Das "Pasqualati-Haus", Wien I, Mölkerbastei Nr. 8
(Radierung von Lila Gruner, 1910)


Das Pasqualati-Haus
Beethoven liebte an seiner Wohnung im "Pasqualati-Haus" besonders die schöne Aussicht von der Bastei, einst Teil der Befestigungsanlagen, über das "Glacis", einem Grüngürtel von mehreren hundert Metern Breite. Nach den Erinnerungen von Gerhard von Breuning sei Beethoven von dem weiten Blick so fasziniert gewesen, daß er ohne den Vermieter zu fragen, einen Maurer beauftragt habe, einen Fensterdurchbruch nach Osten, zum Prater hin, zu schaffen. Der kühne Plan wurde allerdings vereitelt.

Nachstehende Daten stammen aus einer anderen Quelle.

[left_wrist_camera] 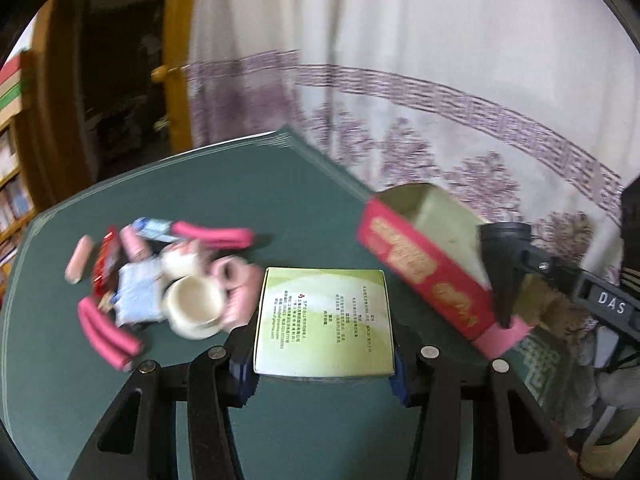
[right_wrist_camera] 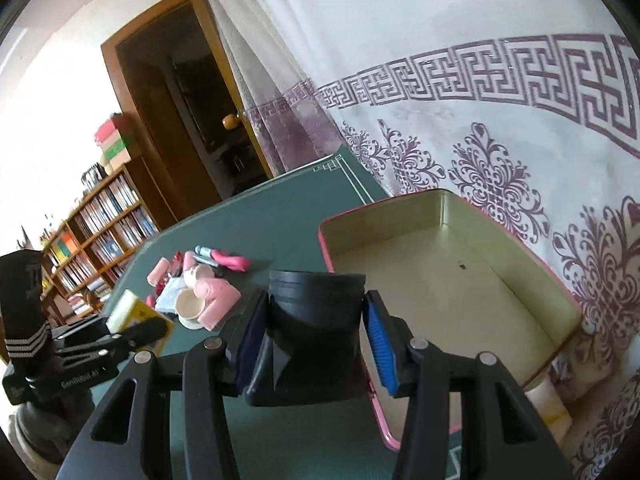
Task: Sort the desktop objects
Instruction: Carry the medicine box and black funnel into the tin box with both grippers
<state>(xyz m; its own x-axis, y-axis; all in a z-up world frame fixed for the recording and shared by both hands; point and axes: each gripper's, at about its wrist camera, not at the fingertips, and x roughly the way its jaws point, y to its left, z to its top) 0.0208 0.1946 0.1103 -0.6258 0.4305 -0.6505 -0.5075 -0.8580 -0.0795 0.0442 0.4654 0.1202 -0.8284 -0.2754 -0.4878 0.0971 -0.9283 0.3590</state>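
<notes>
- Fingers of the left gripper (left_wrist_camera: 324, 364) clamp a green carton (left_wrist_camera: 323, 322) above the green surface (left_wrist_camera: 224, 196); those of the right gripper (right_wrist_camera: 316, 340) are closed on a black cylindrical object (right_wrist_camera: 316, 308).
- Open and empty, a red tin (right_wrist_camera: 452, 276) sits at two o'clock from the carton.
- Pink rollers, cups and packets (left_wrist_camera: 160, 276) lie heaped at ten o'clock.
- Both loads appear bound for the tin; next comes lowering each inside, then releasing.
</notes>
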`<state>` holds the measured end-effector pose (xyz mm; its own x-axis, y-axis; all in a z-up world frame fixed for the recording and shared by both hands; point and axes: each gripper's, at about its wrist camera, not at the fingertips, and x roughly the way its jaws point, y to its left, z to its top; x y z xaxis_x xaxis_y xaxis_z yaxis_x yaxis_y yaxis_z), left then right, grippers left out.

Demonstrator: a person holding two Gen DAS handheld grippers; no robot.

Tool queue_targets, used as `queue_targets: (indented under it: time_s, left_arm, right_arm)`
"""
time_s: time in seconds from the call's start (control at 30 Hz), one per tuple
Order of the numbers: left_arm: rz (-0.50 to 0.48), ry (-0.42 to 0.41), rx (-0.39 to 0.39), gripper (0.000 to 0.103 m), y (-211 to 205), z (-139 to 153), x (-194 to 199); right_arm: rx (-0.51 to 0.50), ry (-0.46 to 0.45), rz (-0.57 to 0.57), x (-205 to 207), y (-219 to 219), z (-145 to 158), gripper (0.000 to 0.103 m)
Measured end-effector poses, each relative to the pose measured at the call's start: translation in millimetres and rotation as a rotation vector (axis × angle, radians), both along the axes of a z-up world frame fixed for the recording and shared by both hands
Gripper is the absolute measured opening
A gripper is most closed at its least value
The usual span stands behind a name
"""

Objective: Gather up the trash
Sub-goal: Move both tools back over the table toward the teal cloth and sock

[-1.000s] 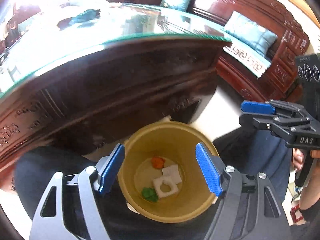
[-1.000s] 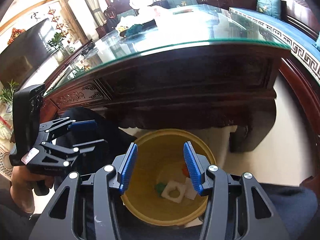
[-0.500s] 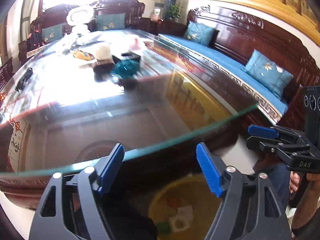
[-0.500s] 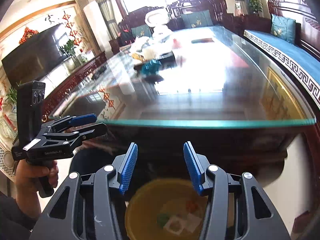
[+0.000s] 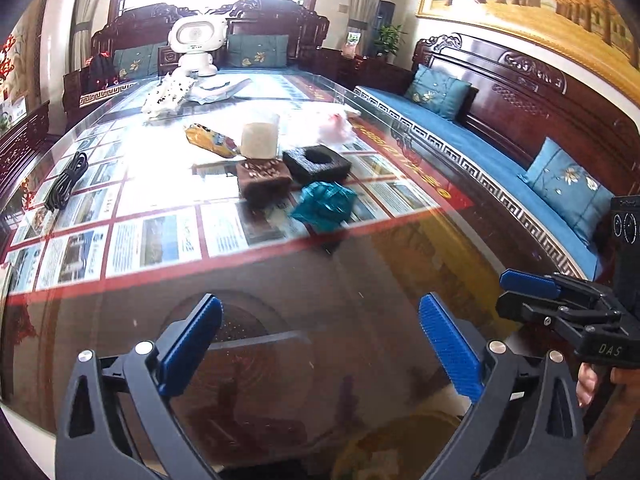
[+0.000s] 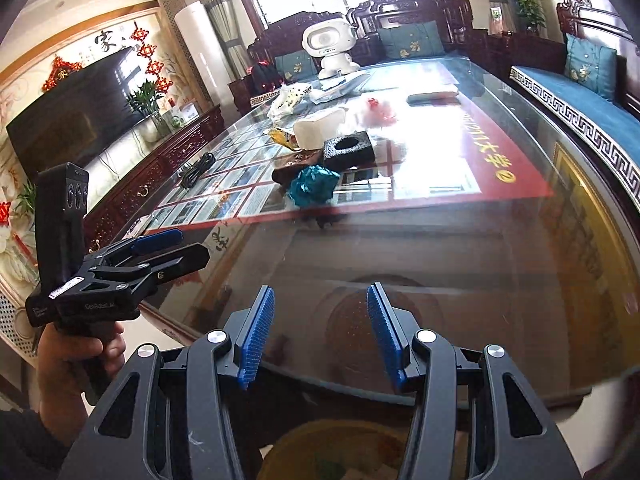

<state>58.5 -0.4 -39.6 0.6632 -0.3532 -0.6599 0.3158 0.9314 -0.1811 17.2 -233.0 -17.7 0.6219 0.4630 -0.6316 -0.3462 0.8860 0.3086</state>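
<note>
Since the crumpled teal wrapper [image 5: 325, 206] sits well ahead on the glass counter [image 5: 280, 300], straight out from both hands, my empty left fingers [image 5: 192, 344] are still spreading while my right gripper [image 6: 320, 330] hangs half-open on nothing

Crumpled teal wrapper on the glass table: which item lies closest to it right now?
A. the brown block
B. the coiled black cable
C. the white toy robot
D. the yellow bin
A: in the left wrist view the teal wrapper sits just beside the brown block, while the black cable lies far off at the table's side, the white toy robot stands at the far end, and the yellow bin is below the table's near edge.
</note>
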Motion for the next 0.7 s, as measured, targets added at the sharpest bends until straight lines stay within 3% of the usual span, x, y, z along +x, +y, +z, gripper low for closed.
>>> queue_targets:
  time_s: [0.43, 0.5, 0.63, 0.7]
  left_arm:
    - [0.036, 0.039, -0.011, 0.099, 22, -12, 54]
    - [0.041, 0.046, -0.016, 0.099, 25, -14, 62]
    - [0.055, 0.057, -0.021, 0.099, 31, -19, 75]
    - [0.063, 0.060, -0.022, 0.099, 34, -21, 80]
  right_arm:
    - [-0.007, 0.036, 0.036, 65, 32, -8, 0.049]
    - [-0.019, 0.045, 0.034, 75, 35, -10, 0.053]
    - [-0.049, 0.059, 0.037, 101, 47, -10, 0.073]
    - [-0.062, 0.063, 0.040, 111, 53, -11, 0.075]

Diese und andere Beschreibungen nähren aber die Zweifel, daß es sich bei der heutigen Beethoven-Gedenkstätte im Pasqualati-Haus tatsächlich um Beethovens Wohnung handelt. Diese wird vielmehr ebenfalls im 4. Stock, aber rechts vis-à-vis gelegen haben. Als Beethoven Ende 1813 dieses Haus endgültig verließ, bezog er übrigens bis zum Sommer 1815 eine Wohnung im Nachbarhaus.

Im Pasqualati-Haus entstand eine Vielzahl von bedeutenden Kompositionen. Herausgehoben seien die beiden ersten Fassungen seiner Oper Fidelio, das Violinkonzert sowie die 5. und 6. Sinfonie.